And if you're Slack, you just pretend like it's an undocumented feature.

------
MaulingMonkey
> I am reluctant to email their customer support.

If this reluctance is out of security concerns, you could always ask for the
best contact method to report security vulnerabilities _without_ disclosing
the vulnerability to that email.

Plugging their website into
[https://whois.icann.org/](https://whois.icann.org/) may give you some
alternative contacts if you just hate customer service.

------
yladiz
Even though you're reluctant to email their support, you can contact them
without disclosing the specific issue and just ask for their security contact
(or a person who is authorized to handle this kind of issue).
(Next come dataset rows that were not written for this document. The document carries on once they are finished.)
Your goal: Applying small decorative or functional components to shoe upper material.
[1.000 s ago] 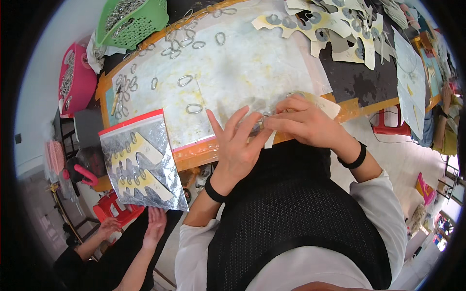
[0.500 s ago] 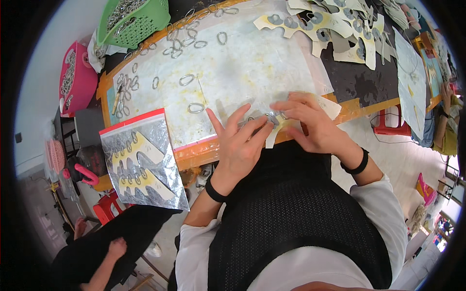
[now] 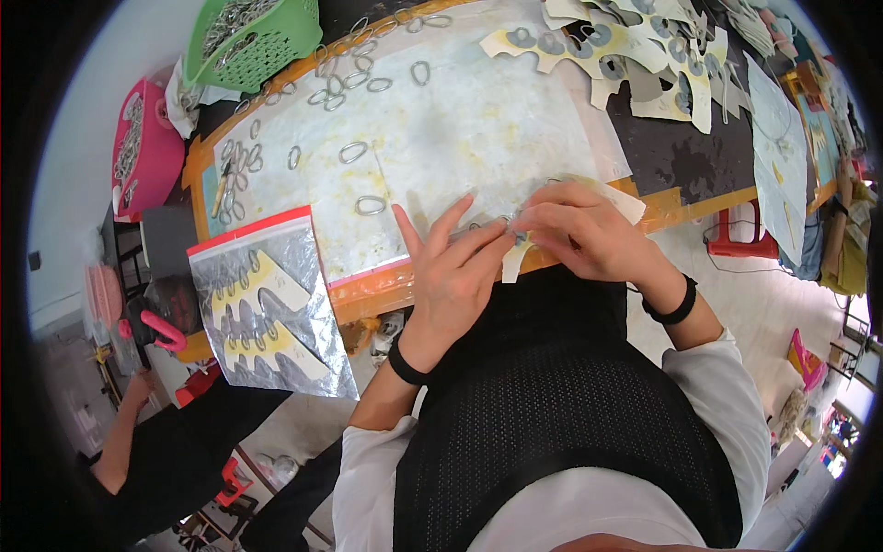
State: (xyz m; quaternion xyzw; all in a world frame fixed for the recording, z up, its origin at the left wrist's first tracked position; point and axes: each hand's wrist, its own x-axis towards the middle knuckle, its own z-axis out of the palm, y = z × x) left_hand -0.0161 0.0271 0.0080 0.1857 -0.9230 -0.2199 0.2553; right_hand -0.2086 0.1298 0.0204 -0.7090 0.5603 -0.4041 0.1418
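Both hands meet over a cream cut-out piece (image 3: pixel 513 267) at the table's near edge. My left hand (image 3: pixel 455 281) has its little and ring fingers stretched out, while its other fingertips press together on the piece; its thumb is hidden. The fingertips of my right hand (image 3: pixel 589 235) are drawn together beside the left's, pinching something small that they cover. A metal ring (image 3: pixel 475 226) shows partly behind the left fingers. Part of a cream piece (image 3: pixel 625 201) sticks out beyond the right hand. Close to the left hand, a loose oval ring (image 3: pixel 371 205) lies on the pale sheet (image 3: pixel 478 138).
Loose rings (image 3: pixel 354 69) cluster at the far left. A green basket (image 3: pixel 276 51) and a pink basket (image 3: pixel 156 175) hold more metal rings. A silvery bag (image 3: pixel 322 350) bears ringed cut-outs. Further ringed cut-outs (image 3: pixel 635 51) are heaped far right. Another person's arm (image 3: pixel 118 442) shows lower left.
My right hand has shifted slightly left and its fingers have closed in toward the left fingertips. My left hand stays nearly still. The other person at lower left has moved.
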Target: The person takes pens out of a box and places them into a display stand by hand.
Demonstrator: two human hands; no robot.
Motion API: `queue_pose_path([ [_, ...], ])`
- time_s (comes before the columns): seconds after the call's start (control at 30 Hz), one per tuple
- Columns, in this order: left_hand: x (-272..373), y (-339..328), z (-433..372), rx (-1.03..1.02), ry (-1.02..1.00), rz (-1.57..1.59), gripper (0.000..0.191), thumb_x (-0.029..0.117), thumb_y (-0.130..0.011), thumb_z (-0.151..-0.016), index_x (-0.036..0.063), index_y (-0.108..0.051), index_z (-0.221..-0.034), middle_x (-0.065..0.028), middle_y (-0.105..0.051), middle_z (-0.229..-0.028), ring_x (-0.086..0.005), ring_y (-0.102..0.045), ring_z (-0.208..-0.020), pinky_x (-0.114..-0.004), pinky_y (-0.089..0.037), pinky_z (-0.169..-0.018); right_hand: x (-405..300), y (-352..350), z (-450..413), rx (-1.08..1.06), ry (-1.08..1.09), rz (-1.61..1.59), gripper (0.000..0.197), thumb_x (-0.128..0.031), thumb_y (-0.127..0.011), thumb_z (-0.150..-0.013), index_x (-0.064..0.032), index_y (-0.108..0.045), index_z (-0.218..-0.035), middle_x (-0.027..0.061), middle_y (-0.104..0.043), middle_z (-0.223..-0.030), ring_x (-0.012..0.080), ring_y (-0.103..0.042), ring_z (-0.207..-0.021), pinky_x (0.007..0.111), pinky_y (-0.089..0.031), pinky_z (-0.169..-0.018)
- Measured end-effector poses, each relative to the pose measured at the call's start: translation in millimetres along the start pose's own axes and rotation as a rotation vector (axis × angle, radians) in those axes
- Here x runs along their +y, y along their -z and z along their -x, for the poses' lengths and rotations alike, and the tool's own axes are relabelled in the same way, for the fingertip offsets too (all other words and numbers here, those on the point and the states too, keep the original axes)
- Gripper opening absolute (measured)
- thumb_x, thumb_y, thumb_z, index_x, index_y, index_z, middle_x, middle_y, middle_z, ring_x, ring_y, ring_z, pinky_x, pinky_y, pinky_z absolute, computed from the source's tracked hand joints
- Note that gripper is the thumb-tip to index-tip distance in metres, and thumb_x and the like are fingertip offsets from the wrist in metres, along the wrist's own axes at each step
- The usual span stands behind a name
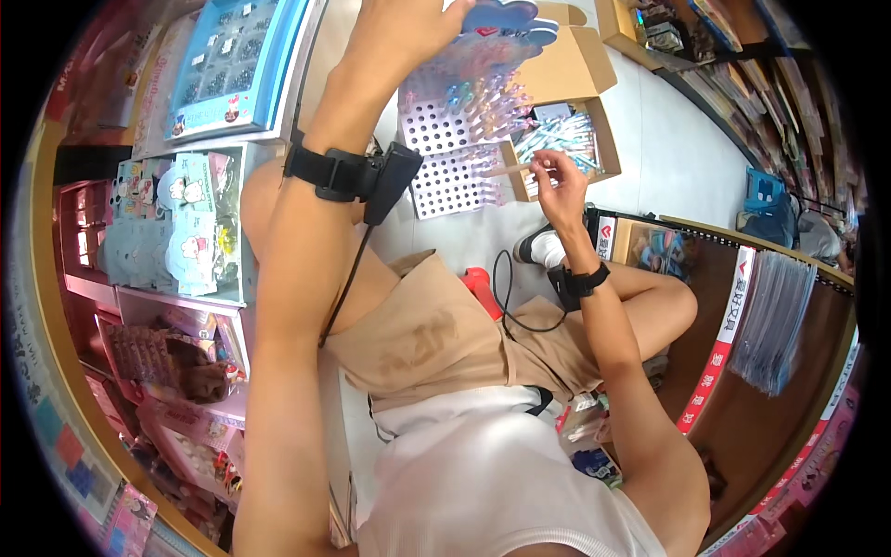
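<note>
My right hand (562,182) pinches a slim, pale pen-like stick (507,169) between thumb and fingers, beside the display rack. My left hand (416,26) reaches to the top edge of the view, its thumb near the rack's blue cloud-shaped header (502,14); most fingers are cut off, so its grip is hidden. Before me, the white pen display rack (435,131) has rows of round dark holes. Pens with pink, blue and clear tops (491,104) fill part of it. An open cardboard box (611,143) behind my right hand holds many loose pens (564,139).
Shelves with packaged goods (195,230) and a blue boxed display (223,76) line my left. On my right stands a wooden shelf (696,327) with clear plastic sleeves (773,320). A black cable (502,278) loops over my lap near a red object (480,287).
</note>
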State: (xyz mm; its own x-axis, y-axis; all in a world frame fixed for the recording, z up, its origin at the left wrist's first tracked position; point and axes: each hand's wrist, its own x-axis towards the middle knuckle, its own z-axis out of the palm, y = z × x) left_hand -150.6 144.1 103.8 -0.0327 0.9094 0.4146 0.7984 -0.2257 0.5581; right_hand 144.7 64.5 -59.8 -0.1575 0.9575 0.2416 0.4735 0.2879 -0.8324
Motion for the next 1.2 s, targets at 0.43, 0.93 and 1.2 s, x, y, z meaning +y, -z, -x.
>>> queue_pose_path([
  [0.43, -11, -23, 10, -0.147, -0.077, -0.022, 0.022, 0.016, -0.058, -0.079, -0.0005, -0.064, -0.092, -0.0247, -0.065, -0.085, -0.0415, -0.063, -0.086, -0.049, -0.049, -0.079, 29, -42, 2, -0.211, 0.088, 0.219, 0.012, -0.001, -0.067, -0.079, -0.0053, -0.069, -0.090, 0.0097, -0.065, -0.085, 0.0276, -0.063, -0.072, 0.035, -0.051, -0.063],
  [0.93, -2, -14, 7, -0.129, -0.073, 0.078, 0.022, 0.013, -0.059, -0.078, -0.0011, -0.063, -0.095, -0.0258, -0.066, -0.089, -0.0411, -0.063, -0.088, -0.048, -0.050, -0.081, 59, -62, -2, -0.297, 0.203, 0.456, 0.014, 0.000, -0.067, -0.073, -0.0111, -0.069, -0.082, 0.0023, -0.065, -0.082, 0.0241, -0.061, -0.083, 0.036, -0.051, -0.069],
  [1.2, -4, -16, 6, -0.150, -0.066, 0.050, 0.024, 0.012, -0.058, -0.076, -0.0019, -0.063, -0.095, -0.0273, -0.065, -0.086, -0.0427, -0.063, -0.086, -0.049, -0.050, -0.079, 58, -77, 3, -0.314, 0.114, 0.538, 0.011, -0.002, -0.066, -0.075, -0.0096, -0.069, -0.083, 0.0078, -0.063, -0.080, 0.0278, -0.063, -0.079, 0.038, -0.052, -0.066],
])
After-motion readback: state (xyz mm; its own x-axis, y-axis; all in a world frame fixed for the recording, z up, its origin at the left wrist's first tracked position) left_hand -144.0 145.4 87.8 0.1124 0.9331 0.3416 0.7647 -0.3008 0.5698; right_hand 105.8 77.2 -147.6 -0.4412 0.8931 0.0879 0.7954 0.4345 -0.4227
An alternative
is to contact them by phone number, if they have one readily available. Also
what MaulingMonkey pointed out, you can see if the whois gives you any more
contact info.

------
NameNickHN
You could contact a well known security expert that does this kind of stuff
professionally, unless you want to make a name for yourself.

------
flukus
Post the exploit here. It will get to where it needs to go... eventually.

------
JSeymourATL
Try emailing the CIO/CTO direct. You can look up his address here >
[https://emailhunter.co/](https://emailhunter.co/)

------
alexmingoia
Don't. Hold them for ransom. Why do you want to do charity work for for-profit
businesses?